After Glass-Steagall’s re-imposition cuts off the speculative parasites, the Congress must then create new sources of low-interest, long-term credit through an infrastructure bank or some other facility created on Hamiltonian principles, to begin the rebuilding. That rebuilding must be a mobilization, oriented toward reaching a new level of productivity through nuclear fusion power and space exploration, while providing the essential power, transport, water, health, and education infrastructure to achieve it. This mobilization will immediately improve people’s lives and their hope for the future.

Not since President Kennedy and his announcement of the challenge of going to the Moon has the United States population had its eyes set on achieving a great mission. Nor was the Moon Mission Kennedy’s only program to energize our people: the Peace Corps, Food for Peace, the Alliance for Progress, and a broad array of lesser known projects for building water and power infrastructure were all components of an overall effort to inspire the nation.

During his short presidency, JFK was following the principles of the American System. He, like FDR, knew that every section of the nation needed to have access to credit to improve its water, power, and transport infrastructure, while the nation as a whole focused on future-oriented, science-driver projects. No part of the country could be left behind, as we see in many decimated rural areas of the United States today.
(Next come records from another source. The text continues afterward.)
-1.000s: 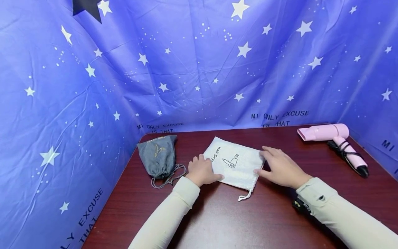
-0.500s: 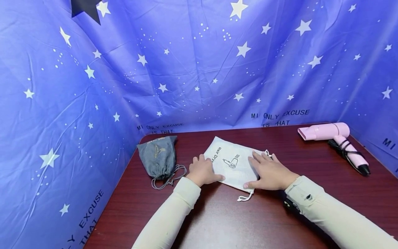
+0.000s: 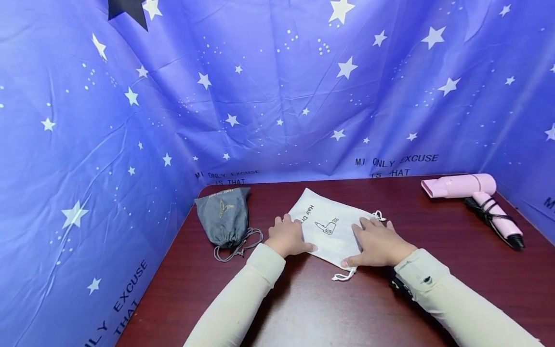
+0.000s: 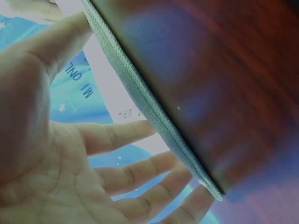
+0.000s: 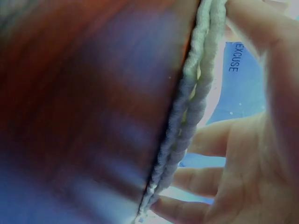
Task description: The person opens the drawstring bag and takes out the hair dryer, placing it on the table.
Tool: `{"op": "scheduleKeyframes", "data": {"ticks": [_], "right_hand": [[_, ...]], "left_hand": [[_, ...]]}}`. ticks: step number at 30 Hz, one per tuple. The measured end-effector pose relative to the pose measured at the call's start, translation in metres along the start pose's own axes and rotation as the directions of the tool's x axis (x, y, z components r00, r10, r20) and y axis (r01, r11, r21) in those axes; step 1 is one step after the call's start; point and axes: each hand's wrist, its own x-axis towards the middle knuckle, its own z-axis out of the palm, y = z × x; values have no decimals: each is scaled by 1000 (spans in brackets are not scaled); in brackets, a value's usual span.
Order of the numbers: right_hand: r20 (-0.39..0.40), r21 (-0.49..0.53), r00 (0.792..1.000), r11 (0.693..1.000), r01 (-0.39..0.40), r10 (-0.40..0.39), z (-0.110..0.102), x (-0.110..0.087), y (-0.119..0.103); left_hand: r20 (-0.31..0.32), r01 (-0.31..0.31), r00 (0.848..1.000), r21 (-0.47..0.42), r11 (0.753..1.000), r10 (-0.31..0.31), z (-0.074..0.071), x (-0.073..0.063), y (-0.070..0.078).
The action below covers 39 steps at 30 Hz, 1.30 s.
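Note:
A white drawstring bag (image 3: 325, 226) printed with "Hair Dryer" and a dryer drawing lies flat on the table. My left hand (image 3: 287, 237) touches its left edge, thumb near the front edge. In the left wrist view, the fingers (image 4: 119, 137) extend to the bag's seam (image 4: 140, 93). My right hand (image 3: 381, 243) rests on the bag's right end, over the mouth, with fingers spread. In the right wrist view, the fingertips meet the gathered mouth (image 5: 187, 107). White cord loops (image 3: 344, 274) stick out at the front and back corners of that end.
A grey drawstring pouch (image 3: 223, 217) with its cords (image 3: 243, 243) lies left of my left hand. At the back right is a pink hair dryer (image 3: 461, 187), its black cord wrapped round the handle. A blue starry curtain (image 3: 277, 96) stands behind the dark red table (image 3: 303, 303).
My right hand has moved left from the bag's right edge onto its top. The left hand stays at the left edge. The whole head view has shifted slightly.

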Motion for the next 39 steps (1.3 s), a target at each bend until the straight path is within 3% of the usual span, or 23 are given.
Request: {"op": "scheduleKeyframes", "data": {"ticks": [18,39], "right_hand": [[-8,-11,995,995,-102,102,-9,-22,-1],[-9,-24,984,984,-176,175,-6,-46,23]], "left_hand": [[13,-98,995,-7,995,98,-6,12,15],[34,-162,986,40,986,161,-3,25,49]]}}
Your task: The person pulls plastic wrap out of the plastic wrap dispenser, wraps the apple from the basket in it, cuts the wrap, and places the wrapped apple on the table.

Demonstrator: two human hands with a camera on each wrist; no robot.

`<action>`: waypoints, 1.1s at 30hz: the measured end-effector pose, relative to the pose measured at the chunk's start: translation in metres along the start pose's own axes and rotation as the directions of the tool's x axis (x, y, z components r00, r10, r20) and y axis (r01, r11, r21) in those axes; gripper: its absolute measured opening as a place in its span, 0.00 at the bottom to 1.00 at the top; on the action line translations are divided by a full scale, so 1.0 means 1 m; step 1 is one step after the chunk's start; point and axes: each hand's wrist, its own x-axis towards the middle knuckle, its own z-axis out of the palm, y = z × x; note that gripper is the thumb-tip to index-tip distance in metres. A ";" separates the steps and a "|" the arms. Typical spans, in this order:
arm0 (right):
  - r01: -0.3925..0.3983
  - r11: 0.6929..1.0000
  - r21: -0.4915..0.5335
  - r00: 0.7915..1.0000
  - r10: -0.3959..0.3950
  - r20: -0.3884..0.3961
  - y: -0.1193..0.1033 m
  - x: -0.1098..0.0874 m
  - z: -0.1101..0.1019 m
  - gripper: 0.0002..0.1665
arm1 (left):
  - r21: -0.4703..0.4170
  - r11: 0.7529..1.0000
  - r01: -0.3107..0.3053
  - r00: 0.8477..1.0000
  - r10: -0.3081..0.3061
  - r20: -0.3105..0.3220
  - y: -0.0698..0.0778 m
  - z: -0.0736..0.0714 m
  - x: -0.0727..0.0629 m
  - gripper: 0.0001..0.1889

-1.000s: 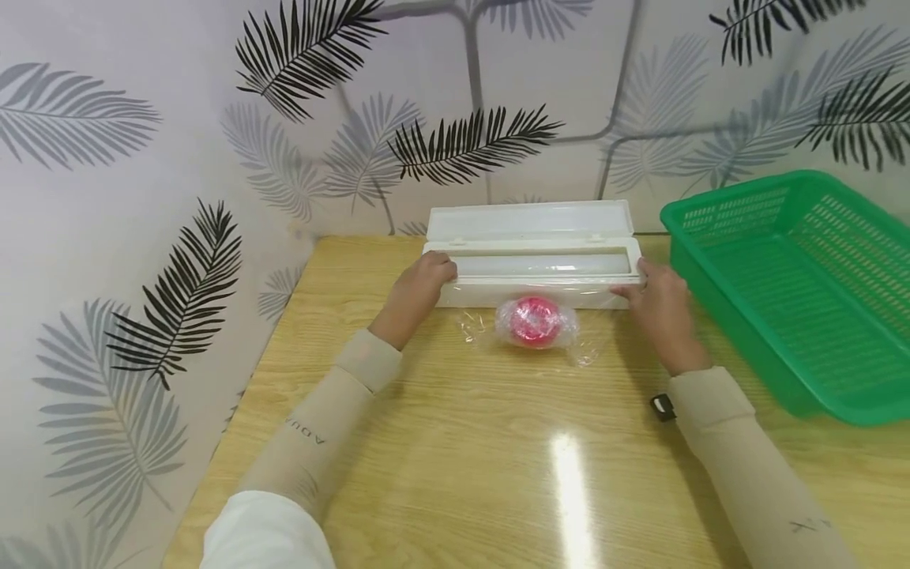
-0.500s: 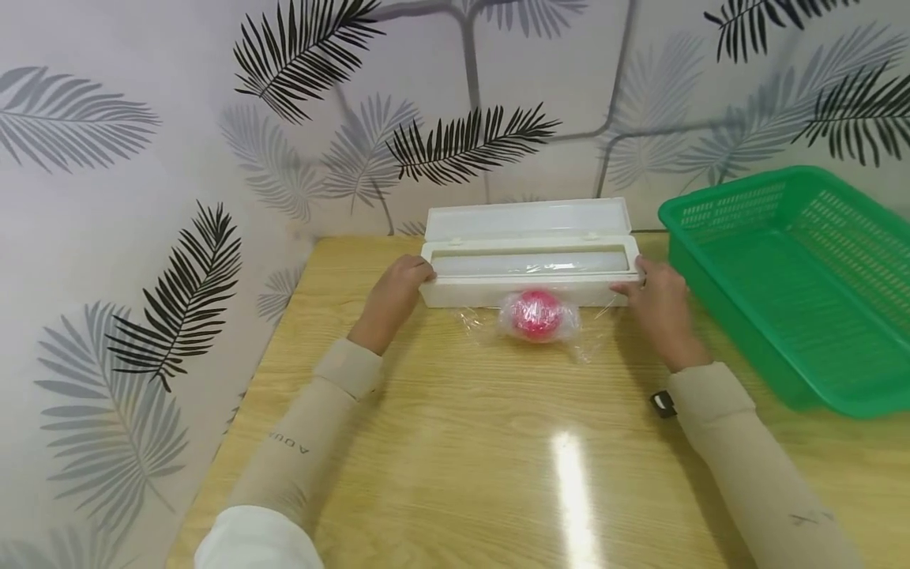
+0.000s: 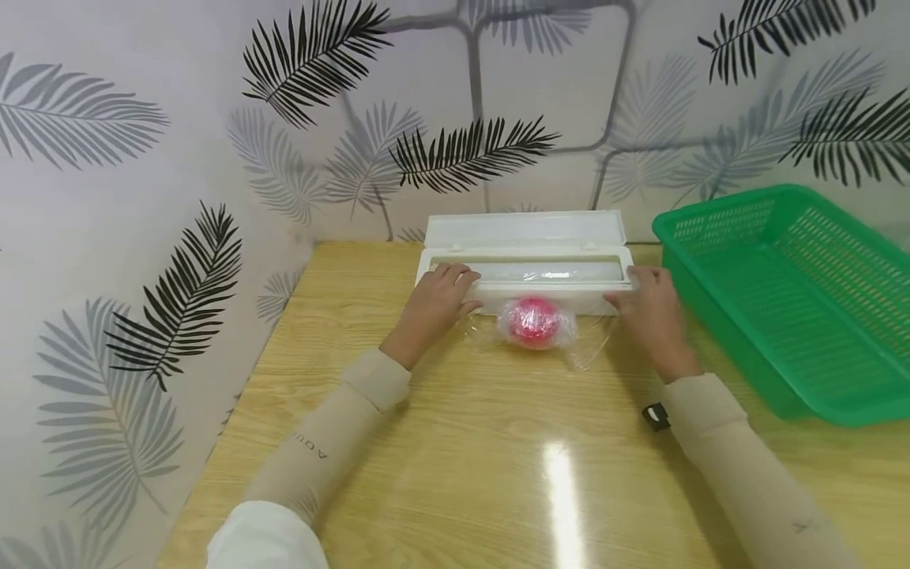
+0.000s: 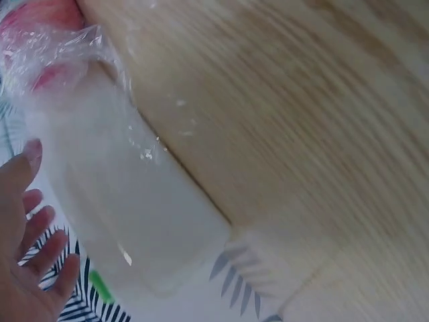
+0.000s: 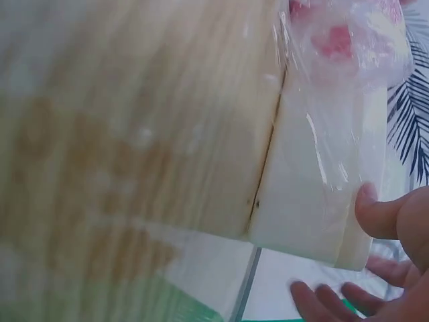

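A long white cling film dispenser [image 3: 526, 296] lies at the back of the table, its lid [image 3: 524, 229] raised and the roll [image 3: 543, 271] visible inside. In front sits a round pink-red object [image 3: 533, 320] wrapped in clear film [image 3: 565, 325]; its kind is hidden by the wrap. Over the dispenser's left part reaches my left hand [image 3: 435, 304], its fingers spread and loose in the left wrist view. At the other end my right hand [image 3: 650, 308] holds the corner, thumb [image 5: 375, 215] on the front face and fingers around the end.
A green plastic basket [image 3: 789, 379] stands on the right, close to my right hand. The wooden table [image 3: 455, 474] meets a leaf-patterned wall [image 3: 320, 182] behind the dispenser and along the left.
My left hand went left to the dispenser's end, then came back right over its front edge with fingers spread. The right hand stays at the right end.
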 end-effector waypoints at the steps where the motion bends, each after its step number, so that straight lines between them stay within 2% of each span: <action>1: 0.017 1.000 -0.001 0.999 -0.017 -0.030 -0.001 0.000 0.001 0.31 | 0.003 1.000 -0.007 1.000 0.007 -0.001 0.003 0.002 0.003 0.24; 3: 0.072 0.997 0.006 0.994 -0.071 -0.080 -0.004 -0.001 0.002 0.25 | -0.009 1.000 -0.023 0.999 0.023 -0.023 0.009 0.003 0.007 0.22; 5: 0.136 0.991 0.012 0.987 -0.134 -0.091 -0.007 -0.002 0.006 0.17 | -0.041 0.998 -0.039 0.998 0.037 -0.040 0.013 0.004 0.005 0.19; 9: 0.215 0.972 0.096 0.977 -0.215 -0.005 -0.014 -0.005 0.009 0.10 | -0.151 0.988 -0.037 0.999 0.033 -0.026 0.022 0.004 -0.002 0.17; 12: 0.202 0.962 0.185 0.975 -0.216 0.057 -0.018 -0.007 0.008 0.11 | -0.232 0.973 -0.002 0.999 0.010 0.034 0.026 0.004 -0.005 0.18; 15: 0.174 0.959 0.223 0.974 -0.201 0.108 -0.020 -0.010 0.007 0.12 | -0.258 0.966 0.027 0.997 -0.006 0.079 0.027 0.004 -0.006 0.19; 19: 0.140 0.960 0.244 0.967 -0.185 0.175 -0.024 -0.012 0.006 0.15 | -0.262 0.965 0.022 0.997 -0.001 0.079 0.027 0.007 -0.006 0.17; 22: 0.126 0.952 0.280 0.960 -0.189 0.207 -0.026 -0.015 0.006 0.16 | -0.308 0.951 0.021 0.998 -0.001 0.065 0.027 0.009 -0.005 0.10; 25: 0.131 0.941 0.311 0.949 -0.210 0.235 -0.025 -0.018 0.005 0.17 | -0.368 0.928 0.064 0.996 -0.035 0.086 0.030 0.011 -0.004 0.06; 28: 0.134 0.935 0.328 0.943 -0.222 0.249 -0.026 -0.023 0.005 0.18 | -0.424 0.898 0.119 0.990 -0.076 0.117 0.032 0.012 -0.005 0.05; 31: 0.129 0.938 0.322 0.944 -0.215 0.249 -0.028 -0.029 0.008 0.18 | -0.503 0.851 0.149 0.987 -0.096 0.130 0.037 0.012 -0.009 0.04; 33: 0.126 0.942 0.310 0.943 -0.211 0.256 -0.031 -0.033 0.011 0.17 | -0.567 0.809 0.157 0.986 -0.096 0.136 0.040 0.011 -0.010 0.04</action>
Given the current programs of the Trump administration and Republican Congress–not to mention the insane Democratic Party focus on overthrowing the President by pushing confrontation with the Russians–this perspective may indeed seem unreachable. But from an historical perspective, the task is no more daunting than that which faced Alexander Hamilton and George Washington, or Henry Carey and Abraham Lincoln. From them we can take the necessary inspiration—because, like them, we as a nation cannot afford to fail.